TASK DETAILS
Among the entries below, find all lines that include "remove" and copy them.

....

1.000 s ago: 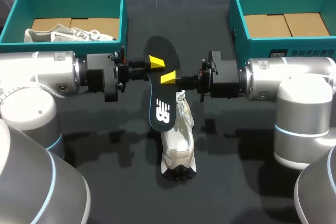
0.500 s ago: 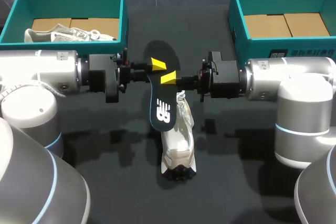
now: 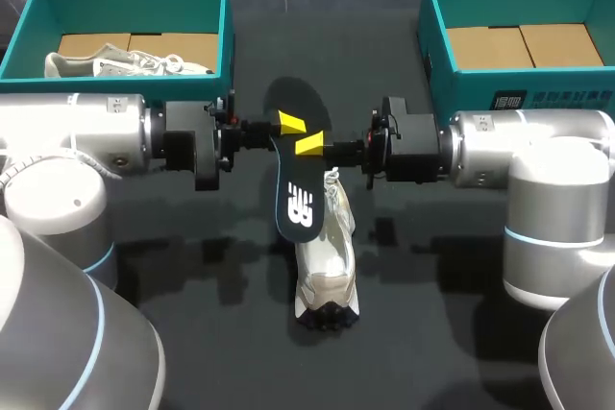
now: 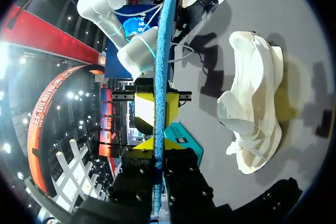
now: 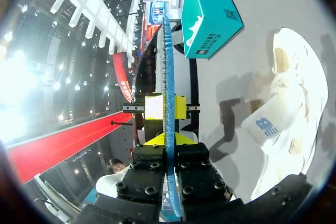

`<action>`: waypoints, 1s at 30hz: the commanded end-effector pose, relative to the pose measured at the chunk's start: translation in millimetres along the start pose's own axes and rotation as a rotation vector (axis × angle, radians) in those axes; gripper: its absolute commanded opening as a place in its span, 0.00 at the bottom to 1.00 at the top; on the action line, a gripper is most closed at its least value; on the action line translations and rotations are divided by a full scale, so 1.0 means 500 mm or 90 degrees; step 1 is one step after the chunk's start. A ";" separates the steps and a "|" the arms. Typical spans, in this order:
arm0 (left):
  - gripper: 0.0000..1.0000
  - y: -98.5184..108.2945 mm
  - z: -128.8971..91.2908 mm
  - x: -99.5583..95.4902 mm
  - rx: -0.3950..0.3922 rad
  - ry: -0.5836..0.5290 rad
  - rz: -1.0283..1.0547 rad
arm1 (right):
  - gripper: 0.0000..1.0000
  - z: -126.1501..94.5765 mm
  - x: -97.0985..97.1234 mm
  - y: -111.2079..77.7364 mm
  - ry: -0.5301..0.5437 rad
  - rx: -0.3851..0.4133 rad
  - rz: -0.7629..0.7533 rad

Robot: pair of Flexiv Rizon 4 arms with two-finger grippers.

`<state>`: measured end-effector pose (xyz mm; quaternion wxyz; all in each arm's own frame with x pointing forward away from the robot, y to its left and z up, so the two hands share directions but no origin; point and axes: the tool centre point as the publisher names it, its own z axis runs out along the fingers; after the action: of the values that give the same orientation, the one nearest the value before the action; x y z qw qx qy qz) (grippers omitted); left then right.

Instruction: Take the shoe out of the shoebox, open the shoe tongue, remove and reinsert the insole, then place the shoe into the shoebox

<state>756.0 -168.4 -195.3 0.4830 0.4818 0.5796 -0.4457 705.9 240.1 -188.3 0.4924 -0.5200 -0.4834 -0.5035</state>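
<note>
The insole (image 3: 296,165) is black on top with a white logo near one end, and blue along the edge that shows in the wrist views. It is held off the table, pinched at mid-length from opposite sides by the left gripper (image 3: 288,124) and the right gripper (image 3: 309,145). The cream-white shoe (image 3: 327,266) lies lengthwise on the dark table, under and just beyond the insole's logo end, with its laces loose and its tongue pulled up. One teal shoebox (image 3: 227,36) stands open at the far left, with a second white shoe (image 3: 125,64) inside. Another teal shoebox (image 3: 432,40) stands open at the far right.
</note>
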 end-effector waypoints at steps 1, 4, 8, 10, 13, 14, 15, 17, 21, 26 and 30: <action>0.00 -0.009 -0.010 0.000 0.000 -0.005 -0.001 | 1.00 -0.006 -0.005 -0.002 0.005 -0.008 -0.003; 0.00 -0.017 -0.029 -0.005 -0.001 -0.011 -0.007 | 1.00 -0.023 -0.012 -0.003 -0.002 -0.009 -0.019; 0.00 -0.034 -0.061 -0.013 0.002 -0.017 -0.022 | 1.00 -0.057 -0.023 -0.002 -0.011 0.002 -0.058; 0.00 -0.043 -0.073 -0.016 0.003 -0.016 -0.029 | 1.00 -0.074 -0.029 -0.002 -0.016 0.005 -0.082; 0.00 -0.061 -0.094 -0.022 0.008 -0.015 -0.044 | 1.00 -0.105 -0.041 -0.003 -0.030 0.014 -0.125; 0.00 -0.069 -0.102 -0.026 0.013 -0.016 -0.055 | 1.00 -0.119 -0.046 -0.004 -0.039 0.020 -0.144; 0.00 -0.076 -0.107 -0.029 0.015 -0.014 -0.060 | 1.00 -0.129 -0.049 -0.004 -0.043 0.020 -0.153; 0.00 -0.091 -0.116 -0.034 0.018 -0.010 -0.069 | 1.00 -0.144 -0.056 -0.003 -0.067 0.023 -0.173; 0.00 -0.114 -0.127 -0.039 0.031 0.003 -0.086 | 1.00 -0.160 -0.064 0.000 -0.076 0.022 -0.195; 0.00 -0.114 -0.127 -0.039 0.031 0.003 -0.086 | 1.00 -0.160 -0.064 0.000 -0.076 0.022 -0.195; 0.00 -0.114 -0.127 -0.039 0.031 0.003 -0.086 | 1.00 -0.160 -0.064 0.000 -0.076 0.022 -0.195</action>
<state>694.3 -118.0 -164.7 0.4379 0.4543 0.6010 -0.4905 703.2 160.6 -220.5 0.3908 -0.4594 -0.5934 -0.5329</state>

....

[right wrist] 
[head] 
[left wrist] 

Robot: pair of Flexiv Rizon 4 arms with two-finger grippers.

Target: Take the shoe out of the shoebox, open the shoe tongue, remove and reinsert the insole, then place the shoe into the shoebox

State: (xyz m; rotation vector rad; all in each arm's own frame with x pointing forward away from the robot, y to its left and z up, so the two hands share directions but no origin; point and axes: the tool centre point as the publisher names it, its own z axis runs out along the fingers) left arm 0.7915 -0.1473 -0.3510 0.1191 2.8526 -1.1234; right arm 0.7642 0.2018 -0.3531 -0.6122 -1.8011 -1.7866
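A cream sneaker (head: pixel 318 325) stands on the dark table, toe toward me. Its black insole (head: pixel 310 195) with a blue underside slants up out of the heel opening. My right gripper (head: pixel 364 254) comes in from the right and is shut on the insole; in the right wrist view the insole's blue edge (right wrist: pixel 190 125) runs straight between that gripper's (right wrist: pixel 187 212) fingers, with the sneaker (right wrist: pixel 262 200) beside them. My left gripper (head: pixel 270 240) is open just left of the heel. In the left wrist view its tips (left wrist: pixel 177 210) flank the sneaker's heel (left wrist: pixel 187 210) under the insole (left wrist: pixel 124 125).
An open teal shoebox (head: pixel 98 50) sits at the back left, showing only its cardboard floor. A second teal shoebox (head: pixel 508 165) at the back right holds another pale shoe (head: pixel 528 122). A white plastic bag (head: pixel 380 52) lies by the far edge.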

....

WRITTEN SOLUTION
Instruction: Take the shoe out of the shoebox, open the shoe tongue, remove and reinsert the insole, then place the shoe into the shoebox
Target: Take the shoe out of the shoebox, open the shoe tongue, remove and reinsert the insole, then place the shoe into the shoebox

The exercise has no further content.